Work item
Without changing a single word, restate the entries below.
+ + + + + + +
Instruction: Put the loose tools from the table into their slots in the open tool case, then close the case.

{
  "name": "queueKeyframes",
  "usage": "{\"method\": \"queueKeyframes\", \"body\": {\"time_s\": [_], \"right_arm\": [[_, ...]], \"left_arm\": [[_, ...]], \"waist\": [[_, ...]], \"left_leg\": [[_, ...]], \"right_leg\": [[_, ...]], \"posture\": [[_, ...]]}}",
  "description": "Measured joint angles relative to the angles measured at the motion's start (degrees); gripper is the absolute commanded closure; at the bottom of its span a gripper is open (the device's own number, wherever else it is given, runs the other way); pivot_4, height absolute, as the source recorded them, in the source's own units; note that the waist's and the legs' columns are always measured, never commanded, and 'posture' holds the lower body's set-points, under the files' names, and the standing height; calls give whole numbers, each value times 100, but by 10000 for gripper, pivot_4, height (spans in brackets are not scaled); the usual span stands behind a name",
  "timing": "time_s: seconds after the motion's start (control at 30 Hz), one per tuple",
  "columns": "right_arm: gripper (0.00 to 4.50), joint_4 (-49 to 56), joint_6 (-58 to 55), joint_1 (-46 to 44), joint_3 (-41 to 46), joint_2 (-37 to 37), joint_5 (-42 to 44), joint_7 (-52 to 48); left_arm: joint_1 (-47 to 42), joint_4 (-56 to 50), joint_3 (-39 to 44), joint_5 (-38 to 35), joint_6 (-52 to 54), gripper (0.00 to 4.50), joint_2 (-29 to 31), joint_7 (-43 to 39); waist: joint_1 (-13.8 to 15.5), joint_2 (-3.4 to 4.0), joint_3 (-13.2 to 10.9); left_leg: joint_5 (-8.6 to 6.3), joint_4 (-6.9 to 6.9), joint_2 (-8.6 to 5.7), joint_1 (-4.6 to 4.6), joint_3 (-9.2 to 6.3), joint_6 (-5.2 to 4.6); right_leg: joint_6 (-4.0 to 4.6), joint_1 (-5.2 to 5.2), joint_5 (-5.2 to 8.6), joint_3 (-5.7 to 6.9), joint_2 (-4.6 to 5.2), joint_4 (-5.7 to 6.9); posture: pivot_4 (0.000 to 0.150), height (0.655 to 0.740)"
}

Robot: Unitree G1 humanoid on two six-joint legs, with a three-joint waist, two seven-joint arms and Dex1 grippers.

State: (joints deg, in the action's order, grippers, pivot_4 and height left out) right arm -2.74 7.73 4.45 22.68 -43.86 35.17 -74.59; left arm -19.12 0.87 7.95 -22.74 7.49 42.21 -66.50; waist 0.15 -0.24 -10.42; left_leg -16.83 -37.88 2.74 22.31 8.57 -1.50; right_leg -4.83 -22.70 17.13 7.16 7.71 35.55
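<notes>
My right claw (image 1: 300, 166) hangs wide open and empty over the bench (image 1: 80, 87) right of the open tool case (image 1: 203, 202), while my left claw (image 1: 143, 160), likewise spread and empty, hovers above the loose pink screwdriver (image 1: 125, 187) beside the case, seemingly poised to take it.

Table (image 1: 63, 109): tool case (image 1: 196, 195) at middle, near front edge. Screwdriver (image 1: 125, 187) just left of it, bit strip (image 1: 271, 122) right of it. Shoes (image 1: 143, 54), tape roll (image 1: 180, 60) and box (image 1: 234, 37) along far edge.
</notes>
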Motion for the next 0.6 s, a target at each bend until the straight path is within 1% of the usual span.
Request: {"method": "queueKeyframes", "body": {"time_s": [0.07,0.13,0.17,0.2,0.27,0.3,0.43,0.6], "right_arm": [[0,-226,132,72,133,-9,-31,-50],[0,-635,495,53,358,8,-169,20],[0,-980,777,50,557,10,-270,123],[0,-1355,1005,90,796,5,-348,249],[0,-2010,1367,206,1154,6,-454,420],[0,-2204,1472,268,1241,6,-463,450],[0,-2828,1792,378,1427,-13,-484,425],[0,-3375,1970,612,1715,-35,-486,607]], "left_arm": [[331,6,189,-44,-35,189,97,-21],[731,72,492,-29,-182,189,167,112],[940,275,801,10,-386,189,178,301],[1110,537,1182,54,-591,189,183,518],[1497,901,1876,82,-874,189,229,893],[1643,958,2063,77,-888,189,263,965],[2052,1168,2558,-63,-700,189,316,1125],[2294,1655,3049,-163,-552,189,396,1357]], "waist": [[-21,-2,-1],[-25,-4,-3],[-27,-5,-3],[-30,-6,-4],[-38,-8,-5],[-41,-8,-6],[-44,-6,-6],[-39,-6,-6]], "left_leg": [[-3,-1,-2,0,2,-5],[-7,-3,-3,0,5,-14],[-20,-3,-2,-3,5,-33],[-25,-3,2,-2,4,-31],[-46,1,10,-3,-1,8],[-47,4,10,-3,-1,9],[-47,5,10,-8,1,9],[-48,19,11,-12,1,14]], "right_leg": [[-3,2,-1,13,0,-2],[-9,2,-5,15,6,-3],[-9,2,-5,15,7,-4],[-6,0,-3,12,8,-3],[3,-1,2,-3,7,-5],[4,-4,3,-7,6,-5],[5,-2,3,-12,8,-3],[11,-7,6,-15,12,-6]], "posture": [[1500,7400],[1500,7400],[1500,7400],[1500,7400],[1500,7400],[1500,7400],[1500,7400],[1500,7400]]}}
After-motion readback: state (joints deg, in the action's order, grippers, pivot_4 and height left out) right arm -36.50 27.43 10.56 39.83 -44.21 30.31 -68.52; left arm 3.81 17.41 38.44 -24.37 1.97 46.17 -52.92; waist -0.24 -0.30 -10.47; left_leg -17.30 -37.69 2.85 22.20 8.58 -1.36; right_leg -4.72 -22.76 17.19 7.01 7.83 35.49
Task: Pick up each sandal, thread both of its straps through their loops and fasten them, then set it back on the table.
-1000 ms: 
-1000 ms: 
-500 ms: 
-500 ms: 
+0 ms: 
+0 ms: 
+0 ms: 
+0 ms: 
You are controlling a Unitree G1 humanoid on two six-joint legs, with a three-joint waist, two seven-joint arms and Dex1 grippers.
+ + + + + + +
Answer below
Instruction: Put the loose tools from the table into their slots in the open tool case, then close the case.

{
  "name": "queueKeyframes",
  "usage": "{\"method\": \"queueKeyframes\", \"body\": {\"time_s\": [_], \"right_arm\": [[_, ...]], \"left_arm\": [[_, ...]], \"waist\": [[_, ...]], \"left_leg\": [[_, ...]], \"right_leg\": [[_, ...]], \"posture\": [[_, ...]]}}",
  "description": "Measured joint angles relative to the angles measured at the motion's start (degrees); gripper is the absolute commanded closure; at the bottom of its span a gripper is open (the device's own number, wherever else it is given, runs the other way); pivot_4, height absolute, as the source recorded them, in the source's own units; note that the waist's and the legs' columns are always measured, never commanded, and 'posture' holds the lower body's set-points, under the files' names, and the standing height; calls give whole numbers, each value times 100, but by 10000 for gripper, pivot_4, height (spans in brackets are not scaled); the usual span stands behind a name",
  "timing": "time_s: seconds after the motion's start (control at 30 Hz), one per tuple",
  "columns": "right_arm: gripper (0.00 to 4.50), joint_4 (-49 to 56), joint_6 (-58 to 55), joint_1 (-46 to 44), joint_3 (-41 to 46), joint_2 (-37 to 37), joint_5 (-42 to 44), joint_7 (-52 to 48); left_arm: joint_1 (-47 to 42), joint_4 (-56 to 50), joint_3 (-39 to 44), joint_5 (-38 to 35), joint_6 (-52 to 54), gripper (0.00 to 4.50), joint_2 (-29 to 31), joint_7 (-43 to 39); waist: joint_1 (-13.8 to 15.5), joint_2 (-3.4 to 4.0), joint_3 (-13.2 to 10.9); left_leg: joint_5 (-8.6 to 6.3), joint_4 (-6.9 to 6.9), joint_2 (-8.6 to 5.7), joint_1 (-4.6 to 4.6), joint_3 (-9.2 to 6.3), joint_6 (-5.2 to 4.6); right_leg: joint_6 (-4.0 to 4.6), joint_1 (-5.2 to 5.2), joint_5 (-5.2 to 8.6), joint_3 (-5.7 to 6.9), joint_2 (-4.6 to 5.2), joint_4 (-5.7 to 6.9); posture: pivot_4 (0.000 to 0.150), height (0.655 to 0.740)"
}

Robot: Unitree G1 humanoid on two six-joint legs, with a three-joint waist, two seven-joint arms and Dex1 grippers.

State: (joints deg, in the action's order, grippers, pivot_4 and height left out) right arm -2.74 7.73 4.45 22.68 -43.86 35.17 -74.59; left arm -19.12 0.87 7.95 -22.74 7.49 42.21 -66.50; waist 0.15 -0.24 -10.42; left_leg -16.83 -37.88 2.74 22.31 8.57 -1.50; right_leg -4.83 -22.70 17.13 7.16 7.71 35.55
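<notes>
My right claw (image 1: 300, 166) hangs wide open and empty over the bench (image 1: 80, 87) right of the open tool case (image 1: 203, 202), while my left claw (image 1: 143, 160), likewise spread and empty, hovers above the loose pink screwdriver (image 1: 125, 187) beside the case, seemingly poised to take it.

Table (image 1: 63, 109): tool case (image 1: 196, 195) at middle, near front edge. Screwdriver (image 1: 125, 187) just left of it, bit strip (image 1: 271, 122) right of it. Shoes (image 1: 143, 54), tape roll (image 1: 180, 60) and box (image 1: 234, 37) along far edge.
</notes>
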Motion for the next 0.6 s, a target at each bend until the straight path is within 1% of the usual span.
Request: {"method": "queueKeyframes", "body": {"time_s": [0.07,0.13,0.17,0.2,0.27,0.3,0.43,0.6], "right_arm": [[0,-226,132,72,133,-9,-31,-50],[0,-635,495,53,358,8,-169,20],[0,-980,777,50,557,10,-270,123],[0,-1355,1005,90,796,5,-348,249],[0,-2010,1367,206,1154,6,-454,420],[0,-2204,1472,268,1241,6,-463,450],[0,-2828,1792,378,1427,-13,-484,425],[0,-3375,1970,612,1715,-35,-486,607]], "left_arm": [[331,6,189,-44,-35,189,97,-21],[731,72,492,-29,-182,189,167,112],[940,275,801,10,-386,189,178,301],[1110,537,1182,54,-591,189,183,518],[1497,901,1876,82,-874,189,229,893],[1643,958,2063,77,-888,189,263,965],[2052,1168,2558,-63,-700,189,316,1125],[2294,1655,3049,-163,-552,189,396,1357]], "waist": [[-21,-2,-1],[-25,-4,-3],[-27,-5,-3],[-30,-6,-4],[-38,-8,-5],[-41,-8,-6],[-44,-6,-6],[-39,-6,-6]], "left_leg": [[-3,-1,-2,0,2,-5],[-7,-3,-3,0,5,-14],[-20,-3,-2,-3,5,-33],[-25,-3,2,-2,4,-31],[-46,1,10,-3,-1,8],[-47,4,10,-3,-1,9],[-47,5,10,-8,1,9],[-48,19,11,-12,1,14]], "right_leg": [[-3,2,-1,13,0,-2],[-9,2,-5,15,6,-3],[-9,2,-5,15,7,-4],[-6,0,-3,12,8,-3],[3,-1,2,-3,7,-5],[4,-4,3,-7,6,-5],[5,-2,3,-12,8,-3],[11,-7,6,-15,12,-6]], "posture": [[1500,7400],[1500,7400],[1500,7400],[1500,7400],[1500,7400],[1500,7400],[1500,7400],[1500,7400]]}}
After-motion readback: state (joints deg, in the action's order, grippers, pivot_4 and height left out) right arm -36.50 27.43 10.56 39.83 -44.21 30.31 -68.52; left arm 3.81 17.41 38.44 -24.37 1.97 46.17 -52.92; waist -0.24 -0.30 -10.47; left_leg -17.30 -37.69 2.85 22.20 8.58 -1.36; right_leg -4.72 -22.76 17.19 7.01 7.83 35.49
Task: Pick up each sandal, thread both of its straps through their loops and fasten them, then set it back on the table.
-1000 ms: 
-1000 ms: 
-500 ms: 
-500 ms: 
+0 ms: 
+0 ms: 
+0 ms: 
+0 ms: 
You are controlling a Unitree G1 humanoid on two six-joint legs, with a three-joint waist, two seven-joint arms and Dex1 grippers.

The exercise is done; no more work remains.